Encryption and the digital keys that allow firms to scramble and descramble data are permanent parts of the payments landscape.
There’s a personal element to the technical wizardry, though. Data needs management, and protecting that data requires vigilance.
And yet, many firms do not have the staff in place to manage cryptographic keys. Think of it as management by “other duties as assigned,” which is hardly an effective endeavor, as the most important security asset in a firm used to protect information (arguably the most important asset overall) is handled by people who, in some cases, have volunteered to take on the task.
Perhaps it’s an IT professional, but more likely it’s someone else within the organization, possibly ill-equipped for the job.
Against that backdrop, GEOBRIDGE offers cryptographic key management with an eye on what it calls “lifecycle key management” across sales, support and consulting services focused on cryptographic key inventory. The company, through KEES™ — its key exchange and escrow service — also allows for remote management of a firm’s existing hardware security module (HSM) structure, limiting capital expenditures by clients.
GEOBRIDGE works across the transaction spectrum, with payment brands, acquirers and service providers, deployment centers and device manufacturers.
In an interview with PYMNTS, CEO Laura Way delved into the evolution of cryptographic security and the ways day-to-day management of that security has struggled to keep pace in some corners of commerce.
Way told PYMNTS that “when you think of the sheer number of terminals, the number of merchants, the payment applications, settlement services, the mobile phone service providers — in terms of getting cards to users and transactions back to an issuing bank for authorization — you quickly lose count of how many interrelated, interdependent systems must truly be out there to have an effective network that allows for a card transaction to happen in a matter of seconds.

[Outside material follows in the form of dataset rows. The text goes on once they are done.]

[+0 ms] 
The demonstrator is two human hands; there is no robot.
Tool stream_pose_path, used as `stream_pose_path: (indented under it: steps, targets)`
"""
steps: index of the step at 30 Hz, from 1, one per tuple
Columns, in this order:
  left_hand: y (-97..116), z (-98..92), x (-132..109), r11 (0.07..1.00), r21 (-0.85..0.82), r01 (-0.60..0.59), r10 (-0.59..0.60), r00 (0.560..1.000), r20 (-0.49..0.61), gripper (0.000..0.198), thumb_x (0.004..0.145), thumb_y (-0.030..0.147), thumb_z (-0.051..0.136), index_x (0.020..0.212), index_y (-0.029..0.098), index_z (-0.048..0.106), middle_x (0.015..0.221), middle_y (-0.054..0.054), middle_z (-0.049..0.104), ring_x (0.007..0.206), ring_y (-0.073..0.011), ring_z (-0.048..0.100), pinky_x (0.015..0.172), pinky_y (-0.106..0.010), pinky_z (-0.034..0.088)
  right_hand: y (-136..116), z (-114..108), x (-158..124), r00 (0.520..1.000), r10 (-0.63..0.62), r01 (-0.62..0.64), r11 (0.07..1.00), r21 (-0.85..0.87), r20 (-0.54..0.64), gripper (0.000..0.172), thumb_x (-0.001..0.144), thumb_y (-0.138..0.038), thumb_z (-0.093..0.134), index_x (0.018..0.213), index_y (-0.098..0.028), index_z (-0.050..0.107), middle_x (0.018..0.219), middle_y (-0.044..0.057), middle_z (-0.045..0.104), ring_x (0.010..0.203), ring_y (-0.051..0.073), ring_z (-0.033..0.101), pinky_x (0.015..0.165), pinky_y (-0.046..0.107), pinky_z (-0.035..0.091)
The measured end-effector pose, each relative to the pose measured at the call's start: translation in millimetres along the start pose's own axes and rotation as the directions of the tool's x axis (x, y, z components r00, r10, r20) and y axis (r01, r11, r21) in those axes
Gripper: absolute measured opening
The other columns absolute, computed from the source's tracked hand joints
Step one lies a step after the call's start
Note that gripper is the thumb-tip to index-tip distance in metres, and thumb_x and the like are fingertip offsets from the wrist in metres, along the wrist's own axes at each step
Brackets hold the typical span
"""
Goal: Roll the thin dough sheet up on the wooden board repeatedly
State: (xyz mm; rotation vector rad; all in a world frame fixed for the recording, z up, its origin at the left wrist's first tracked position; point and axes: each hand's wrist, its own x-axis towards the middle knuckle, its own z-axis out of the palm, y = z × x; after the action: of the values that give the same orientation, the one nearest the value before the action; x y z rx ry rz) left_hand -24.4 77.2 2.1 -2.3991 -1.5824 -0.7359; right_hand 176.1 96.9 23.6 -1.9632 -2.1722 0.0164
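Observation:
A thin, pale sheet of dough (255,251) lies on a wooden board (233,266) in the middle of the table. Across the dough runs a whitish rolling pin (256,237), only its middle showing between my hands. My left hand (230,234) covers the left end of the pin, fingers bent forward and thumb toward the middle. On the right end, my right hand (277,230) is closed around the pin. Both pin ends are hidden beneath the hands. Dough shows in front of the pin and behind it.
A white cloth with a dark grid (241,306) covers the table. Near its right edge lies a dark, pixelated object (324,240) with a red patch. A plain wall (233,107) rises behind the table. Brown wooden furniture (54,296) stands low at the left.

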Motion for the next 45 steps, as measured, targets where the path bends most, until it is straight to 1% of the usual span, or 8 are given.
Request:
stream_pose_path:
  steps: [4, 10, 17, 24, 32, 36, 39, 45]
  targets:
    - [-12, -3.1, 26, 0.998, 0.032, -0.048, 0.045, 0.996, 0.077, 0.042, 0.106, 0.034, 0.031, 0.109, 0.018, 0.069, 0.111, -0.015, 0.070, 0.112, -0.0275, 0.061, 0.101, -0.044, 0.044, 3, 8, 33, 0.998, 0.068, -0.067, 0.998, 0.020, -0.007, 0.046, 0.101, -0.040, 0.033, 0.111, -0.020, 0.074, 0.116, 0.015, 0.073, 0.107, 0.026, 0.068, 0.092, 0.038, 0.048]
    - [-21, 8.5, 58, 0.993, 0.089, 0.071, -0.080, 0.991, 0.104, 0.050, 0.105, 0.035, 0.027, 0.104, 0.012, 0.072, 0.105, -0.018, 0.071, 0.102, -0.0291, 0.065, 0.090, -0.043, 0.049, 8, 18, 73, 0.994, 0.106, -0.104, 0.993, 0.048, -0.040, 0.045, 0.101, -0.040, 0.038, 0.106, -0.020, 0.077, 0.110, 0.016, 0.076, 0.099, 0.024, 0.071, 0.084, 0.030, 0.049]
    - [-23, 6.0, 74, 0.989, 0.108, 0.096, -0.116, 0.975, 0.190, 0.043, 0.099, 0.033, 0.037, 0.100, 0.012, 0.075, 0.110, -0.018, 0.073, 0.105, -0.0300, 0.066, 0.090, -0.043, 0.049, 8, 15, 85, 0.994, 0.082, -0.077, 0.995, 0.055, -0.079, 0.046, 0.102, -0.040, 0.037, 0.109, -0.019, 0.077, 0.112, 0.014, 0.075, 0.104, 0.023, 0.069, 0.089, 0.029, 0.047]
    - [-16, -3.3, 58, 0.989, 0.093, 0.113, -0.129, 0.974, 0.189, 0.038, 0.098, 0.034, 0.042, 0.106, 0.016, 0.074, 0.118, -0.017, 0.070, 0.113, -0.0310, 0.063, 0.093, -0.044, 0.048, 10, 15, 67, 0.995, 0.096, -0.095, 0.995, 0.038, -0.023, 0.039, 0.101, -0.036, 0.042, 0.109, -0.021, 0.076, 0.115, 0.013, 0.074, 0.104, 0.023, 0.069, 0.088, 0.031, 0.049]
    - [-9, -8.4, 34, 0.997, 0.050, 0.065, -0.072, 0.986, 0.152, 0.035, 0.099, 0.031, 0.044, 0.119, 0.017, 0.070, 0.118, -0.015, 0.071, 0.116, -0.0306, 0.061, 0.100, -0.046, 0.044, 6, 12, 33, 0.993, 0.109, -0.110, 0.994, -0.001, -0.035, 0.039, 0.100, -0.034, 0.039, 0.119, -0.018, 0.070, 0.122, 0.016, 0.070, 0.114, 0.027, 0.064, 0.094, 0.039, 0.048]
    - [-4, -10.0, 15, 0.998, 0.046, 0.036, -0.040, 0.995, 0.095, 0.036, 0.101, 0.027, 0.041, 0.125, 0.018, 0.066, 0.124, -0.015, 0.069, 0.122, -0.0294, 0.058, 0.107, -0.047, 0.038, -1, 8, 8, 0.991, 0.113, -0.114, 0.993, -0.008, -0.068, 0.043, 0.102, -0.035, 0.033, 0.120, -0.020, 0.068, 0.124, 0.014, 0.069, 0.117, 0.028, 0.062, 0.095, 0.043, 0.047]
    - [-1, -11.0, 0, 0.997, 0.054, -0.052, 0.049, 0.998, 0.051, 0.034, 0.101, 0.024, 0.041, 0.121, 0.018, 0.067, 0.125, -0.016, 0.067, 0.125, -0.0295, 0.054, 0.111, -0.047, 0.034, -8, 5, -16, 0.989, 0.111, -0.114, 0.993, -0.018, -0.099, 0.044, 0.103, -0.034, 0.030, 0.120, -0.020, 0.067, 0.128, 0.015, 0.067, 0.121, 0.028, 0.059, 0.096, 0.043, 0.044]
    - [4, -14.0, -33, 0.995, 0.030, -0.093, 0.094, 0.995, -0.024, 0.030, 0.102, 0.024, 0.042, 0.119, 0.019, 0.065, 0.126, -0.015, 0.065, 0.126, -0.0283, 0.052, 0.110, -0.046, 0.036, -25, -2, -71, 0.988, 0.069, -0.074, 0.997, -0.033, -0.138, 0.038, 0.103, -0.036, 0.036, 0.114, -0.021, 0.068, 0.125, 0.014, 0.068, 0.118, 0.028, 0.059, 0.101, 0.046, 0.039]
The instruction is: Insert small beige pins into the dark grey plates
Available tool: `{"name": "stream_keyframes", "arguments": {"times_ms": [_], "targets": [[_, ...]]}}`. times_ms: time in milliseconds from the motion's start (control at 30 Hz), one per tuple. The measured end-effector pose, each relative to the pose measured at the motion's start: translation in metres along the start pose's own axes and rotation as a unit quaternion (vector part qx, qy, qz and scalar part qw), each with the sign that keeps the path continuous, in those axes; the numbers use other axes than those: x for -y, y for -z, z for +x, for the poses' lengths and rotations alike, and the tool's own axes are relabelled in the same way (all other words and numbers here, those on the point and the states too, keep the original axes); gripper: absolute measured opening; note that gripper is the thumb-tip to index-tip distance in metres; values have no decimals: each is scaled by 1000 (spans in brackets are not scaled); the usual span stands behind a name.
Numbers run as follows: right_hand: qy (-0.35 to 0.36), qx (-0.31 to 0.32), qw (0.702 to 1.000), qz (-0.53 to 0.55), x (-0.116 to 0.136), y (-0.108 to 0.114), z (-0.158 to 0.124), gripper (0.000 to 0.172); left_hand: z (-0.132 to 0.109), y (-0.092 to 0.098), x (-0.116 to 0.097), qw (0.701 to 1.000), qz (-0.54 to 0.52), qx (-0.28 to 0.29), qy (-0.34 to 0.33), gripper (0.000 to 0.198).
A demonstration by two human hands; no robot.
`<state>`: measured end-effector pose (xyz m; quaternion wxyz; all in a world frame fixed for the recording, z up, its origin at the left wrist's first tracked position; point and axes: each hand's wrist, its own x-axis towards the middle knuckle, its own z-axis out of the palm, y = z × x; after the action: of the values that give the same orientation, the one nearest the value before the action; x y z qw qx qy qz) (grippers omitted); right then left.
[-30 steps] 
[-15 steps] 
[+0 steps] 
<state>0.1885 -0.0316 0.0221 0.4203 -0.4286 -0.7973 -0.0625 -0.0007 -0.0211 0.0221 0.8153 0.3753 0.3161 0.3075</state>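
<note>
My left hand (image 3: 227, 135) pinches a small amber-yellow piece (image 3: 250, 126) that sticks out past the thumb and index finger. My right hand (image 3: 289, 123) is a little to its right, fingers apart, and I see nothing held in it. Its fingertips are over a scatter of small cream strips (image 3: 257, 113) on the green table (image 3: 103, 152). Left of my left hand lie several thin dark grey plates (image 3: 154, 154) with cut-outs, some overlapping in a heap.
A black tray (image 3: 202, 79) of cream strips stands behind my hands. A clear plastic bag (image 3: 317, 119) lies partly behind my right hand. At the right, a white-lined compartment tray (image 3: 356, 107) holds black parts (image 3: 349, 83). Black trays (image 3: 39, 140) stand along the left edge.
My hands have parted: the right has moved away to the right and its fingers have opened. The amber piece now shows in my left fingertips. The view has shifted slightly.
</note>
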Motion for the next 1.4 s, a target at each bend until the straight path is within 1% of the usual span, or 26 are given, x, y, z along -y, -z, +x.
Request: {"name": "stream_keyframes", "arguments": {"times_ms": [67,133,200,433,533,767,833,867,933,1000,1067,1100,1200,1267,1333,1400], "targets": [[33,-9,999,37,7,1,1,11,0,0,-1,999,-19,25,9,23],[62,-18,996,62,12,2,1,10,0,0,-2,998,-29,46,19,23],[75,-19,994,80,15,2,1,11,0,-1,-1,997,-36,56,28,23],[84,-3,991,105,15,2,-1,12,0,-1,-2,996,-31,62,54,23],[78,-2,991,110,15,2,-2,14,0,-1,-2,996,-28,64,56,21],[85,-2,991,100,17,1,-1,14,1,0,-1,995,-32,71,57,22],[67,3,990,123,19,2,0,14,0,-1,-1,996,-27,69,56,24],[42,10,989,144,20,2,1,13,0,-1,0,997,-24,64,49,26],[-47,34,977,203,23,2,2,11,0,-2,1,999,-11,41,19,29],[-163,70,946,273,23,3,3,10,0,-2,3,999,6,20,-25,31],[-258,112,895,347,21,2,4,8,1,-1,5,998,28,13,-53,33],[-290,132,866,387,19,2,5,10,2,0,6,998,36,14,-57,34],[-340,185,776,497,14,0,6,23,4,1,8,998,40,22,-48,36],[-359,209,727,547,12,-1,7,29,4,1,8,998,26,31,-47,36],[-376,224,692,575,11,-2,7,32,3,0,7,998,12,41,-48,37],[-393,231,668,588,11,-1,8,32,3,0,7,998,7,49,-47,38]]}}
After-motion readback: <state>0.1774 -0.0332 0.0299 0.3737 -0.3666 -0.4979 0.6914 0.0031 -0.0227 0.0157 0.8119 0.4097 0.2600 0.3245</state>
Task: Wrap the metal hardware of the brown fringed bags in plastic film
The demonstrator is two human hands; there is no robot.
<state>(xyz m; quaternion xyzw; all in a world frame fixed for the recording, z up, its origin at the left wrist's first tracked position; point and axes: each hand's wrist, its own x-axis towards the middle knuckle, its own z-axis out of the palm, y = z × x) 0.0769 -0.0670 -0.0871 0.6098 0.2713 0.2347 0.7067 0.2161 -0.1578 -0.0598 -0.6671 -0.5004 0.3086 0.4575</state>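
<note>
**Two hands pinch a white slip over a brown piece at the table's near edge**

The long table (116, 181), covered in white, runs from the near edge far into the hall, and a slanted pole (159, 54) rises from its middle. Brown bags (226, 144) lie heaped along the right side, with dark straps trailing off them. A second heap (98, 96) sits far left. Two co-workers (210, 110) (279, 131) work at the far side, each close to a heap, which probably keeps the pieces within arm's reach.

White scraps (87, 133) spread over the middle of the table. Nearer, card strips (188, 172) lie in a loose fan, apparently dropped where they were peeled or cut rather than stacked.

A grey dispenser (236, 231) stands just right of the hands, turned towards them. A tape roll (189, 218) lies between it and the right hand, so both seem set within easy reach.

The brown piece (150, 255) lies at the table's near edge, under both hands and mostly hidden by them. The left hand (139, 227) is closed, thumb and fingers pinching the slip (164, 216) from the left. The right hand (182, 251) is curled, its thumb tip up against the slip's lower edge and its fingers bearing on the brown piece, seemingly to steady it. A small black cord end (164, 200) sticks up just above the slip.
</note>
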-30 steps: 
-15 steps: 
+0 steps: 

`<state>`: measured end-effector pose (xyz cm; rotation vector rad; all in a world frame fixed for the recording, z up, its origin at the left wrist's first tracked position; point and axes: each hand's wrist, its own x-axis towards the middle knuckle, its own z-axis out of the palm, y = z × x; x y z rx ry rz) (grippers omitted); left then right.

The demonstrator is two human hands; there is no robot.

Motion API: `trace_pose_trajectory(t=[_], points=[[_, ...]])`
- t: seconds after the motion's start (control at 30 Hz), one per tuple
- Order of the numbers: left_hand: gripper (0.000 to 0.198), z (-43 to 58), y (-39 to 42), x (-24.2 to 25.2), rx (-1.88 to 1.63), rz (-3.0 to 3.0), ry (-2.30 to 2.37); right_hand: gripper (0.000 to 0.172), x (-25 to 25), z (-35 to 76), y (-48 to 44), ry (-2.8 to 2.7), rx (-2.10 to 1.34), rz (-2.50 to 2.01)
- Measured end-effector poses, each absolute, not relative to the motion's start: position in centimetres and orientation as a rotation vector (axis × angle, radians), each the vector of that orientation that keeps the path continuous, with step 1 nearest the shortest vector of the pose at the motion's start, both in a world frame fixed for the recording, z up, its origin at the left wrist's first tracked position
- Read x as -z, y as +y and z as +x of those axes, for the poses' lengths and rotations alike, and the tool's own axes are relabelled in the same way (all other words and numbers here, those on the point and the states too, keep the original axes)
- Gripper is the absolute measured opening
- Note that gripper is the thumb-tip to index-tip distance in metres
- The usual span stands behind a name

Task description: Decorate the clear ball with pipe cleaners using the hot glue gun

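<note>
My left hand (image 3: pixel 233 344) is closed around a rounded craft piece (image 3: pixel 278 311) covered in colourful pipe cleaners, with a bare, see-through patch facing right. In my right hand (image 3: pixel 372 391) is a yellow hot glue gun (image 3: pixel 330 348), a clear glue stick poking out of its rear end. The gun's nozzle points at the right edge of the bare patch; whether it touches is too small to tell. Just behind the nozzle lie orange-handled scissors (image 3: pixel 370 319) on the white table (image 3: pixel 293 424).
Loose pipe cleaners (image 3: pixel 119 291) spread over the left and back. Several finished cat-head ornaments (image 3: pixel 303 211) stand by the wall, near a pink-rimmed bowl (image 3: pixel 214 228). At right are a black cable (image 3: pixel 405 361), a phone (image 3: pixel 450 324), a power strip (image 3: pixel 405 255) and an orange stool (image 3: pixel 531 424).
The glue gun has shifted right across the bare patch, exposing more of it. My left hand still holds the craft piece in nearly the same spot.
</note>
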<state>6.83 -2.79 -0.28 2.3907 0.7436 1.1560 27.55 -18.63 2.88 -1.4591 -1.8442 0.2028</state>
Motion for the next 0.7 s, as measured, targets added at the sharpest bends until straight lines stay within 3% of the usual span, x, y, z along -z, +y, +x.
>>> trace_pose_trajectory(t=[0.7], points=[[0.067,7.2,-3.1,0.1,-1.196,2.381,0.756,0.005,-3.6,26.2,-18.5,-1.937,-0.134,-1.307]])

“If it’s not instantaneous, merchants lose business. [Consumers] get frustrated and walk away. They don’t complete the sale,” she told PYMNTS.
And, Way added, when it comes to security, “when you embed cryptographic algorithms with that many interdependent systems, you can’t make a global update instantly just because a new algorithm has hit the market.”
The cryptographic industry has been morphing to different key sizes and wrapping techniques, she said, and changing PCI mandates create significant challenges. Under the terms of those mandates, effective this year, encrypted keys must be managed in “bundled” blocks.
Way said use cases have evolved, which means the technology underpinning those use cases has had to evolve too. She noted that HSMs have underpinned all efforts, and form factors have changed dramatically over the last several years.
“As recently as 2010, the only thing that was really out there was a countertop terminal or maybe a handheld terminal,” she told PYMNTS. “But over the last eight years, there’s been this notion of mobile payments, and mobile payments means something different to everybody you ask,” with form factors spanning cellphones to tablets, all of which can be embedded with different algorithms. But all transactions, she continued, come to an HSM and touch an acquiring institution that’s got a process for transactions that allow for appropriate authorization.
“Because of these different form factors and use cases,” she said, “over the last three to five years, GEOBRIDGE has seen the emergence of dedicated key management teams” within larger enterprises.
Beyond that scope, 80 percent of enterprises throughout the United States do not have key management teams in place. In those situations, she said, it’s typical to “grab the receptionist, somebody from marketing … if you’re lucky, somebody from IT [and then say], ‘You guys come together once a month or every couple months and deal with these things and then go about your business that you’re actually hired for.’”
It’s an inefficient practice at best, as companies relying on such in-house management may be tapping people who forget passwords or who may not be cognizant that they’re handling sensitive data.
Cautioned Way: “If you do not control the key, you do not control the device — and the revenues that are associated with it.”
A business that cannot get itself up and running for three weeks because they are, in effect, waiting for keys may lose weeks of sales equating to millions of dollars.
“We can’t get away from manual handling techniques,” said Way, “but we can do it faster because we know what we’re doing by building up the library and exchange points. We are able to connect the market faster, even as form factors continue to change.”